### Work order
Somewhere below is a line with "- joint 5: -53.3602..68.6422" and, later, a line with "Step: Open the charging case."; repeat those two lines and all the lines between them, exactly as they are.

### Provided records
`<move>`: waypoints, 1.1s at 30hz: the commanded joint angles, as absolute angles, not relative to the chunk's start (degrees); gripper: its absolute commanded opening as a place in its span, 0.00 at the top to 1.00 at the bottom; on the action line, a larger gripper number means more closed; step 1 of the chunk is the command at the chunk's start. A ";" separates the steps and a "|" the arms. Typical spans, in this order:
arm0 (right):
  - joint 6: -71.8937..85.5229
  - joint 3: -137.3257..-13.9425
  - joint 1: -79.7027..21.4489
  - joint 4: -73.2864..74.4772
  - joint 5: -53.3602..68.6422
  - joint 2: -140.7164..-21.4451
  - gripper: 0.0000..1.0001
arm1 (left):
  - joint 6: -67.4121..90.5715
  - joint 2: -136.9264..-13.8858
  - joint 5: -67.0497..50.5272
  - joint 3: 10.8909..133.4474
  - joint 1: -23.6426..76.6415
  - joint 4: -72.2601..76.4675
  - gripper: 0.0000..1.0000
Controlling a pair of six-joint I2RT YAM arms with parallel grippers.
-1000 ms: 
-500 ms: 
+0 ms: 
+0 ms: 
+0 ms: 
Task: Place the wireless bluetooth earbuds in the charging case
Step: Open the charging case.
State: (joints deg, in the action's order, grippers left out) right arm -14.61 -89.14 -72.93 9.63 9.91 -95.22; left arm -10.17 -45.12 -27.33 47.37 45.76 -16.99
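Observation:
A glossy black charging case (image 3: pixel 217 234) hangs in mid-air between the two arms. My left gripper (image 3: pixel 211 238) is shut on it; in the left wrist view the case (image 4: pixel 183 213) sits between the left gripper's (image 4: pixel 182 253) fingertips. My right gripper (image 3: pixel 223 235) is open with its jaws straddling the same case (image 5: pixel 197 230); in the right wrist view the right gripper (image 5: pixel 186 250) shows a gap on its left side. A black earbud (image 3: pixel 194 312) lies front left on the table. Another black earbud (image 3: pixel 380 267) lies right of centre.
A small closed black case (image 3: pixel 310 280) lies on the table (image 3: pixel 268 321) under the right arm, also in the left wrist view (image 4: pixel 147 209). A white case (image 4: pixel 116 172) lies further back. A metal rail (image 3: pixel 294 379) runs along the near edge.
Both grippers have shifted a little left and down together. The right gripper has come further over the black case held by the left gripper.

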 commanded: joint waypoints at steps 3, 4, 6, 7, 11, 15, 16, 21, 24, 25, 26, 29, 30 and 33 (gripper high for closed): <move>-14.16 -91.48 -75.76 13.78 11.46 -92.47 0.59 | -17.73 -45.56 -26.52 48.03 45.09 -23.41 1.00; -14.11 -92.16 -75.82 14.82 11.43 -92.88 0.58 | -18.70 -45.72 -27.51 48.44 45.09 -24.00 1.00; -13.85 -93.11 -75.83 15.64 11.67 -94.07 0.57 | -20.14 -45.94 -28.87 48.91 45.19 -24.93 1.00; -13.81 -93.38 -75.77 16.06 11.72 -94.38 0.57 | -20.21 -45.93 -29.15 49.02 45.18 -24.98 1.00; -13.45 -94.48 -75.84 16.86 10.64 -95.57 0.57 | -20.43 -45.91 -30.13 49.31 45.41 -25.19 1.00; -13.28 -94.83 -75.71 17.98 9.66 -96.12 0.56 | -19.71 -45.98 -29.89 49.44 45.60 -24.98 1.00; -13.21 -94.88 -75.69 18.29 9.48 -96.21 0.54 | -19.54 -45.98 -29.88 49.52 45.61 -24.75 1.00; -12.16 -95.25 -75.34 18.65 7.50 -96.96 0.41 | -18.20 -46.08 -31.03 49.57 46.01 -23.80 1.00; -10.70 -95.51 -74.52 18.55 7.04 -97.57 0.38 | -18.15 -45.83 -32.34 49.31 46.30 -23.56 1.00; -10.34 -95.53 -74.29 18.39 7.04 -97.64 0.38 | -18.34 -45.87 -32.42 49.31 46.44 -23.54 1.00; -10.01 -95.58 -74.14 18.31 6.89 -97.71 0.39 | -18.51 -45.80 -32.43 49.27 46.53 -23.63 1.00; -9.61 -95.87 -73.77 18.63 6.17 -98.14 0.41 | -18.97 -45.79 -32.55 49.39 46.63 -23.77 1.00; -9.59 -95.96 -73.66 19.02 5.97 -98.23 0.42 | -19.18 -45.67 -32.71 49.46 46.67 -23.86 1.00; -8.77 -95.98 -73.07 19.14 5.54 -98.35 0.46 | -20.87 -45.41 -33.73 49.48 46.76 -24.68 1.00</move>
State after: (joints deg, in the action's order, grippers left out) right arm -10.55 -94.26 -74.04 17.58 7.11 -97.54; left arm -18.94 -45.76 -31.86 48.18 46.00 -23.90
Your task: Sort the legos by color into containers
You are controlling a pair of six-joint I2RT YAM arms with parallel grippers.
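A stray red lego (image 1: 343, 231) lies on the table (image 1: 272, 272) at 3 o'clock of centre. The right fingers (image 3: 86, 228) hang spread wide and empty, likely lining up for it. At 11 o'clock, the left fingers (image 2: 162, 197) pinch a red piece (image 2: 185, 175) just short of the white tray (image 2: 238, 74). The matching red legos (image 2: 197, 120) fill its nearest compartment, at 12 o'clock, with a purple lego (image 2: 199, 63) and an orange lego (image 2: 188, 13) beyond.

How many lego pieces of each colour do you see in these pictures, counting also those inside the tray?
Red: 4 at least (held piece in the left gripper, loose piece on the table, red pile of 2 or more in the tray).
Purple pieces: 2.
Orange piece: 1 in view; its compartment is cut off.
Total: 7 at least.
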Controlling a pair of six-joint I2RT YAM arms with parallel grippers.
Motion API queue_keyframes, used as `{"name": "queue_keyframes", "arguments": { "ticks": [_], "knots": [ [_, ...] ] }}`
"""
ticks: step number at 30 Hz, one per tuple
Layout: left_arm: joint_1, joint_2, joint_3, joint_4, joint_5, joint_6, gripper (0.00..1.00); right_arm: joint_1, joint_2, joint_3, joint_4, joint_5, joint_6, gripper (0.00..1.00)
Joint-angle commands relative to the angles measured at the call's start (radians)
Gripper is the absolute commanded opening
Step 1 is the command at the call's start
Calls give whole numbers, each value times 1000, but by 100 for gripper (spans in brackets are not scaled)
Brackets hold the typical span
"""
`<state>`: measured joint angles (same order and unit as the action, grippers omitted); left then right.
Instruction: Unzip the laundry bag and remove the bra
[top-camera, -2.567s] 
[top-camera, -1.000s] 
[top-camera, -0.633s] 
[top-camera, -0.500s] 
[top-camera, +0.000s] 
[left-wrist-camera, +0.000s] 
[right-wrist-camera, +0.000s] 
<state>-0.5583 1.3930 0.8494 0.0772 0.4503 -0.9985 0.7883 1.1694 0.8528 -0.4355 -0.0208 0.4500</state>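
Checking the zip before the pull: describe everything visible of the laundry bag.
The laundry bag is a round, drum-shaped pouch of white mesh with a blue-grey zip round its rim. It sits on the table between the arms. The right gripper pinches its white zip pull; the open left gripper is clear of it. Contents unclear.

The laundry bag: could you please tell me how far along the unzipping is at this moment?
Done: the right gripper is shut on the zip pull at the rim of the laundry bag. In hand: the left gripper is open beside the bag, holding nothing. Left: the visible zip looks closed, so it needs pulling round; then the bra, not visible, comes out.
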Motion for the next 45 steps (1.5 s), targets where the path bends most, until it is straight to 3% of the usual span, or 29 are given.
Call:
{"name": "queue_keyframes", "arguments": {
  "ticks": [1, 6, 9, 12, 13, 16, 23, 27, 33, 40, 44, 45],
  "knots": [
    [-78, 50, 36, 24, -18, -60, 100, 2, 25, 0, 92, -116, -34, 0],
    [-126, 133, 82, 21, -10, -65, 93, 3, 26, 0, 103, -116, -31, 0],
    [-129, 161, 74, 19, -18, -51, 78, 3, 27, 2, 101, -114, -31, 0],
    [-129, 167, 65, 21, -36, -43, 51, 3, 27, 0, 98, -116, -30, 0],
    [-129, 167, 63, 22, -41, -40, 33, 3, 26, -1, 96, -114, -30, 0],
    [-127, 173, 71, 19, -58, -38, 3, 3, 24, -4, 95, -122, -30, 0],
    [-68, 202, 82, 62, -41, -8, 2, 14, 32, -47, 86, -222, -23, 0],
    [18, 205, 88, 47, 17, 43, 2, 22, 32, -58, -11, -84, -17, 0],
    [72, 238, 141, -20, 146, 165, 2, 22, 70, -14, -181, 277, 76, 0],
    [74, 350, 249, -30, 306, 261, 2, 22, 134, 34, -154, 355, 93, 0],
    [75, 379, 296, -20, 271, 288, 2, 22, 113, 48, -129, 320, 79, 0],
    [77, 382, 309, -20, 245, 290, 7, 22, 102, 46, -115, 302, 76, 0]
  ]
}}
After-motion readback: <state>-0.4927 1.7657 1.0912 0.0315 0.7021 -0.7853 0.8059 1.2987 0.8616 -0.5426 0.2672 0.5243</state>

### Solved problem
  - joint 5: -53.3602..68.6422
  - joint 2: -140.7164..-21.4451
  - gripper: 0.0000..1.0001
arm1 (left):
  - joint 6: -67.4121..90.5715
  - joint 2: -136.9264..-13.8858
  - joint 5: -67.0497..50.5272
  - joint 3: 10.8909..133.4474
  - joint 1: -23.6426..76.6415
  - joint 4: -72.2601..76.4675
  - gripper: 0.0000..1.0000
Controlling a pair of six-joint I2RT YAM arms with parallel grippers.
-1000 ms: 
-500 ms: 
+0 ms: 
+0 ms: 
+0 ms: 
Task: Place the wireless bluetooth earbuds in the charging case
Step: Open the charging case.

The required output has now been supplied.